SQLServerCentral Editorial

Stress Testing

,

This editorial was originally published on 29 Apr 2016. It is being re-run as Steve is on vacation.

Many of the DBAs that manage production systems will at some point determine what level of hardware is needed to support a workload. Whether this is a physical server purchase or a cloud "rental", someone has to decide what hardware is needed. How many cores, the amount of RAM, the number of disks, which hopefully correspond to some level of IOPs, and more. Even in the Azure SQL Database world, you must decide what database capacity you will pay for.

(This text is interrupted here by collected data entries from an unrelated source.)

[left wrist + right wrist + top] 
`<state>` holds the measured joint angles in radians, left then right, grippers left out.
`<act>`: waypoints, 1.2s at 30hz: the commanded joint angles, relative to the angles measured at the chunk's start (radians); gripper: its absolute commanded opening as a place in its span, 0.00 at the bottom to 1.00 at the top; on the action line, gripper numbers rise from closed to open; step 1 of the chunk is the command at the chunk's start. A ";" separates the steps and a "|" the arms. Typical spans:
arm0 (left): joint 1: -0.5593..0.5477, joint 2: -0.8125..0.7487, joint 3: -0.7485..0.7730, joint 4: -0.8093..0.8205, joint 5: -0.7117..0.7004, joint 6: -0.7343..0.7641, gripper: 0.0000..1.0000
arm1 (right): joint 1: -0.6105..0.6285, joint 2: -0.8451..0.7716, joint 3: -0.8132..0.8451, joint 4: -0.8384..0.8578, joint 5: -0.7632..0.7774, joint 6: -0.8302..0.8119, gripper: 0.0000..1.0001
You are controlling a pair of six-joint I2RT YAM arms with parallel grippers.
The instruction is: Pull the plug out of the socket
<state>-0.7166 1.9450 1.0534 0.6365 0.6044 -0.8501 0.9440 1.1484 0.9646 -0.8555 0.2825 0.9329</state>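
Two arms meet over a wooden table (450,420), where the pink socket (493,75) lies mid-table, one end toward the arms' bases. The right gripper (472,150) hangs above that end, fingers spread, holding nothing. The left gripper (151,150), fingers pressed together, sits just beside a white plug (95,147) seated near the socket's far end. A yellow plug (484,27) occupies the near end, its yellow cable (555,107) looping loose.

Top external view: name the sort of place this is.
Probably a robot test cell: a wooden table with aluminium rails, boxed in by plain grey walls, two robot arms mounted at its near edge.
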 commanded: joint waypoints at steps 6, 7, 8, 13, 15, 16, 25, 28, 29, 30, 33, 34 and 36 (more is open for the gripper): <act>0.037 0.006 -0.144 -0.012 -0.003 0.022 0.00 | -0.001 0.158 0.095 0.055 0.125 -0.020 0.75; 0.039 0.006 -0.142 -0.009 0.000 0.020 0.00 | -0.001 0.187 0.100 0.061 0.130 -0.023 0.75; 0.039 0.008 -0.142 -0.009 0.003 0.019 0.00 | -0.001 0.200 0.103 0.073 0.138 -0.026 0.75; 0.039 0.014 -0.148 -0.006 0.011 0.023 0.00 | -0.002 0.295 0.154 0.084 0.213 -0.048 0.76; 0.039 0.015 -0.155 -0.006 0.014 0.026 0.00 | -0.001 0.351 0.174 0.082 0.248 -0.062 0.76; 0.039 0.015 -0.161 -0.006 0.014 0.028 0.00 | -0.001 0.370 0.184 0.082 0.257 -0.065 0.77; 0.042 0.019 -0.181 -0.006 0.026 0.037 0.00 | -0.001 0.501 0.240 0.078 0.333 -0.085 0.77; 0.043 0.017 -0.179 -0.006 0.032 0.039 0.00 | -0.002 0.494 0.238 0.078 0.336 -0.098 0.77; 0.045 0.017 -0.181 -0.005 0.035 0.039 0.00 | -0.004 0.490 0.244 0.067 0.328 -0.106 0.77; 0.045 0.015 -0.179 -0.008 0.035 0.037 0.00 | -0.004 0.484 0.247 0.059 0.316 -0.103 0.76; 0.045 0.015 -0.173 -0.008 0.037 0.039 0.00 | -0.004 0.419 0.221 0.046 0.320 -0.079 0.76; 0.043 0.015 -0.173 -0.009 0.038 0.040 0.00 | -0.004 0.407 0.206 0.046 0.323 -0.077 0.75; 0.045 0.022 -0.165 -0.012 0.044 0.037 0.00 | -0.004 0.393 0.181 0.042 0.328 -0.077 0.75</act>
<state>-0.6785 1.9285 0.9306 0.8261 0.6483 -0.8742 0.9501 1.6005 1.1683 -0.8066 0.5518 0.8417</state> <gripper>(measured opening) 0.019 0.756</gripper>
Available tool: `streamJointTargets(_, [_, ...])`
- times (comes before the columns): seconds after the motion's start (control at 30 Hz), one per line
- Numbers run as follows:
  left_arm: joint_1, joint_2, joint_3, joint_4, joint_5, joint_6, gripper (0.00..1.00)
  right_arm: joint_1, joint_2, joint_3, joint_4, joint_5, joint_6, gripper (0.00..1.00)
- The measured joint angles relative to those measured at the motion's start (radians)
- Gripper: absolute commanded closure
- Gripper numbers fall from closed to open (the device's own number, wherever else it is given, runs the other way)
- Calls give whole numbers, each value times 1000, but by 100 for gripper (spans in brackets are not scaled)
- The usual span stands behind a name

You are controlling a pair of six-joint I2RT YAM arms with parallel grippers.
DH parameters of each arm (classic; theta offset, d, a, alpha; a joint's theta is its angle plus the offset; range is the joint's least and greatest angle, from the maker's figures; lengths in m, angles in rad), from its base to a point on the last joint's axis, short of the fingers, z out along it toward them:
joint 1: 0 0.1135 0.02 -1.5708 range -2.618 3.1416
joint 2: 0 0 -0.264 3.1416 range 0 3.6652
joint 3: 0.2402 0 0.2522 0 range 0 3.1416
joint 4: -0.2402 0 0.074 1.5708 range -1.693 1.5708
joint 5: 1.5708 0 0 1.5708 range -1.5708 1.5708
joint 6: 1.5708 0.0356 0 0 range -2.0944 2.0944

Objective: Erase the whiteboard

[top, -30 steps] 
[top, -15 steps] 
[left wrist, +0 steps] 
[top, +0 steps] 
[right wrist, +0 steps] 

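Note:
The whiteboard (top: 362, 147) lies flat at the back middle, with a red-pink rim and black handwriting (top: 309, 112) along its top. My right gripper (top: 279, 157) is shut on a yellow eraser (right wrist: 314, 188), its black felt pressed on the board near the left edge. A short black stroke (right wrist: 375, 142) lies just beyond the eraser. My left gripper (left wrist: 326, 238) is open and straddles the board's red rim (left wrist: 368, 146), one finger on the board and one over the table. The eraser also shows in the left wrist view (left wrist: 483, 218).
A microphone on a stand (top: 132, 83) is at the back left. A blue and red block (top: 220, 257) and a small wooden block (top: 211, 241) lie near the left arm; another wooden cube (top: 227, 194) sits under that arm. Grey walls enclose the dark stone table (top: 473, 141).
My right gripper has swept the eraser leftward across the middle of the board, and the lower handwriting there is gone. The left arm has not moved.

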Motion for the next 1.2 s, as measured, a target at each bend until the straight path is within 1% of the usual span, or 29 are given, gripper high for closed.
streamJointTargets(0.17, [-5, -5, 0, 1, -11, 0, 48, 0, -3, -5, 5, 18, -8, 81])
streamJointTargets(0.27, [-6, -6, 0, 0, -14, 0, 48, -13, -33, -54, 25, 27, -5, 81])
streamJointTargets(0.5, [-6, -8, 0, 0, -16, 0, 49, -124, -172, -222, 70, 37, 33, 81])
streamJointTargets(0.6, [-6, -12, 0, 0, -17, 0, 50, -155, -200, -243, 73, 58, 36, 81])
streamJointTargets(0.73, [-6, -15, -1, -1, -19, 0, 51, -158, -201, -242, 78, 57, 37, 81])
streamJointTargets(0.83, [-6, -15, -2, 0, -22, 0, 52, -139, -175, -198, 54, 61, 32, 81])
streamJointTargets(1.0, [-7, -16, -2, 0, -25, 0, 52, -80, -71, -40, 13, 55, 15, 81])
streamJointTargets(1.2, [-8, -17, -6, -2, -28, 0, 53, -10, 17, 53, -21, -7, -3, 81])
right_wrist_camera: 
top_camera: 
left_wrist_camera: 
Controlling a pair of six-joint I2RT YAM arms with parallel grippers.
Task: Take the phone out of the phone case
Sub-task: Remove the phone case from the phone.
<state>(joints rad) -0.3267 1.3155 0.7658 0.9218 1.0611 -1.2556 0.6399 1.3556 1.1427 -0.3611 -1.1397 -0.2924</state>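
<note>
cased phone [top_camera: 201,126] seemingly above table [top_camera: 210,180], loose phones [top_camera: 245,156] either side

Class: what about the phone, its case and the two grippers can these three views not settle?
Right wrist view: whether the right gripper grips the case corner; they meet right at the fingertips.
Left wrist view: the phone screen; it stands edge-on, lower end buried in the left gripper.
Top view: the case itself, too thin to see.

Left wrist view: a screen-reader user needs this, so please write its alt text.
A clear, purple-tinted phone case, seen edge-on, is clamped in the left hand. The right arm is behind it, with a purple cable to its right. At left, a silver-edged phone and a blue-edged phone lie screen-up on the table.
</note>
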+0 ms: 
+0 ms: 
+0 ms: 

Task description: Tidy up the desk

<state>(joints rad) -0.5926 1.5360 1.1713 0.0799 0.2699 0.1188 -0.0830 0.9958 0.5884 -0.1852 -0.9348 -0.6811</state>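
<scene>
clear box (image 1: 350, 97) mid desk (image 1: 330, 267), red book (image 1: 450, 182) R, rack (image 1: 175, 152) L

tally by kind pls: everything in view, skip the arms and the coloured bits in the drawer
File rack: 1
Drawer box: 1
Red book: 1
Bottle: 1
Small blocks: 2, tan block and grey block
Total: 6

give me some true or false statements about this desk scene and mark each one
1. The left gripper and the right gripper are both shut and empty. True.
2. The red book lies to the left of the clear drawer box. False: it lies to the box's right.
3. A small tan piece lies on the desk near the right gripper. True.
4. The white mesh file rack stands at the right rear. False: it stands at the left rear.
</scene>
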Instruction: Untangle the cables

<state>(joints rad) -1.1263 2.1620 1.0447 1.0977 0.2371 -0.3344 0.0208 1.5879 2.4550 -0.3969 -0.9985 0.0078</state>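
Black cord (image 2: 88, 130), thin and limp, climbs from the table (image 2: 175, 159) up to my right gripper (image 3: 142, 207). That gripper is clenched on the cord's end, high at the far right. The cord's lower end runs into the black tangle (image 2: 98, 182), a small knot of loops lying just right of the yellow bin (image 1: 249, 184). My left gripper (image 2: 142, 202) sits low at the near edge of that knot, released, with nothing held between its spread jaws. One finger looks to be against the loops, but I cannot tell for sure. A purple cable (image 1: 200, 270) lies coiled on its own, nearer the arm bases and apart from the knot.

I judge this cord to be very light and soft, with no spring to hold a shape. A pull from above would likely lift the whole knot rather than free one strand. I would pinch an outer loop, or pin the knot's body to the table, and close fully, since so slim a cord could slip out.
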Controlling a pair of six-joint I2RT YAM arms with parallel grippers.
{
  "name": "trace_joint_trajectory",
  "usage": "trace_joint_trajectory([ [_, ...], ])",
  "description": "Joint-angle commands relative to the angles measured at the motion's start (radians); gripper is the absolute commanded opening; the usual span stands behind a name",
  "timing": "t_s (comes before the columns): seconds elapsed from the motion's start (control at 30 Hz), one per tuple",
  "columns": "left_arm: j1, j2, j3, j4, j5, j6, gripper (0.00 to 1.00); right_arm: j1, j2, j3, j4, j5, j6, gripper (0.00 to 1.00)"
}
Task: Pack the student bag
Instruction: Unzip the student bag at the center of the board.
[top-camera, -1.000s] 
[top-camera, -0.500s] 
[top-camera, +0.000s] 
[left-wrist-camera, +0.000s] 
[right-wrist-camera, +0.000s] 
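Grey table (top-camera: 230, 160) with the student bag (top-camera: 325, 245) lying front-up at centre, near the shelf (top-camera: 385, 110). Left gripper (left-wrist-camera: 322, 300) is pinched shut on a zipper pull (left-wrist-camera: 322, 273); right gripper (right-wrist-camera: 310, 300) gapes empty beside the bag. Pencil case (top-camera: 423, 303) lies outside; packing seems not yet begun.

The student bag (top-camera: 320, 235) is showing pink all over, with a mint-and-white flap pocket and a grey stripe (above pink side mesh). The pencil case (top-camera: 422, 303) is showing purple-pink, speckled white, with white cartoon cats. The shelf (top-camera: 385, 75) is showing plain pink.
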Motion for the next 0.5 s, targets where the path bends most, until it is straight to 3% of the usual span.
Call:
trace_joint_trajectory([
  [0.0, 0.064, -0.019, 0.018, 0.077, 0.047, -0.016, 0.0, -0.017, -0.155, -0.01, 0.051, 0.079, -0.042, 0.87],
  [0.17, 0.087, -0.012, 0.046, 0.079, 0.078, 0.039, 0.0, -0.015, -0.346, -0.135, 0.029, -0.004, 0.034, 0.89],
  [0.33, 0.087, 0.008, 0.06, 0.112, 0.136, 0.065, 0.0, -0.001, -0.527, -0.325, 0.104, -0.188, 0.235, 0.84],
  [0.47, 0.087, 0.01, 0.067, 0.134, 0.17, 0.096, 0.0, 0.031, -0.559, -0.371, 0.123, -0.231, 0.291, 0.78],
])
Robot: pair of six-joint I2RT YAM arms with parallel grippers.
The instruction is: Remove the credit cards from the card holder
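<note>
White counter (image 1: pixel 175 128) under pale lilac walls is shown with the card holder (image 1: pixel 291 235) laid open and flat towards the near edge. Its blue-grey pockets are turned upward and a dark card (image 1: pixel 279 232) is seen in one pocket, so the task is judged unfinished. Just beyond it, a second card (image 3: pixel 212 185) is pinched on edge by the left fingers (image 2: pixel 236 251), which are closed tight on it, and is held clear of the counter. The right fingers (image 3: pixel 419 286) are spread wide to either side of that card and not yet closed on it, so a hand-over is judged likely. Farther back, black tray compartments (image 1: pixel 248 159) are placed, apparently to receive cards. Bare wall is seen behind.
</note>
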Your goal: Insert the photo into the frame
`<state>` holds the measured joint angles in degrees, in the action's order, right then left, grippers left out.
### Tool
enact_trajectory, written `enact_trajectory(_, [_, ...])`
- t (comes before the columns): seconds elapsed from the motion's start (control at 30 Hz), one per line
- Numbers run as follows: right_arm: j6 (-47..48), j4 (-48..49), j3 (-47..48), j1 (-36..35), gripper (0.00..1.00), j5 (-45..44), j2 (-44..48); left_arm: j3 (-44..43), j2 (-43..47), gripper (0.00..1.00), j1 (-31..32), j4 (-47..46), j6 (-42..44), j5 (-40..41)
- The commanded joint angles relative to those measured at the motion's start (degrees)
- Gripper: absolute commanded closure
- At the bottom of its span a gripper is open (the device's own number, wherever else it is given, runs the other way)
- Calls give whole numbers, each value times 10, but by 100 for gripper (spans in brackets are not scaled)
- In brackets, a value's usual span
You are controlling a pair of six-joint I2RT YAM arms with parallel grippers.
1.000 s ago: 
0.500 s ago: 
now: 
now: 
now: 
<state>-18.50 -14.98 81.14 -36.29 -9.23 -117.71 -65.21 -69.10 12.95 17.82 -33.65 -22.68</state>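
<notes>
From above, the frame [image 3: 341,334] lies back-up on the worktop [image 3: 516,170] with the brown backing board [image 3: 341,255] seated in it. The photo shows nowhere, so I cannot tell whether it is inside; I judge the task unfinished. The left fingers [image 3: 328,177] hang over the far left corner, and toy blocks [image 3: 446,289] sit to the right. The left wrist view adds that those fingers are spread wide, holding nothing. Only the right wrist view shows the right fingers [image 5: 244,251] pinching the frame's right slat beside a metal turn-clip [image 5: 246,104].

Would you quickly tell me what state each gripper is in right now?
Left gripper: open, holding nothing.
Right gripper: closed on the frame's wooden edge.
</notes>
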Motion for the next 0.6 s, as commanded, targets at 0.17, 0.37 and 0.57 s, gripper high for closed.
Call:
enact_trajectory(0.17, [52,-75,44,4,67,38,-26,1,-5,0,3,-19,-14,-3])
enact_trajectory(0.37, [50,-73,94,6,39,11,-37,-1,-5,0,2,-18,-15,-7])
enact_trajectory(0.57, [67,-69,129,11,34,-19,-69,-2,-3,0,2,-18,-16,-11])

Since this is a big decision, and changes can be hard to make, many DBAs overbuy hardware. After all, no one wants to have a slow server. This is true for Azure as well, at least for many people I know. While changing from an S3 to a P2 is quick and easy in the Azure portal, it's not such an easy sell to management. If they've budgeted $150/month and you tell them we want to go to $900/month, the technical change is the easiest part of this.

As a result, I'm surprised that we don't really have better ways to determine if hardware will support our workload. I see this question asked all the time, and although there are tools and techniques suggested, I've yet to see many people that have a set, known standard way of evaluating hardware and a particular workload.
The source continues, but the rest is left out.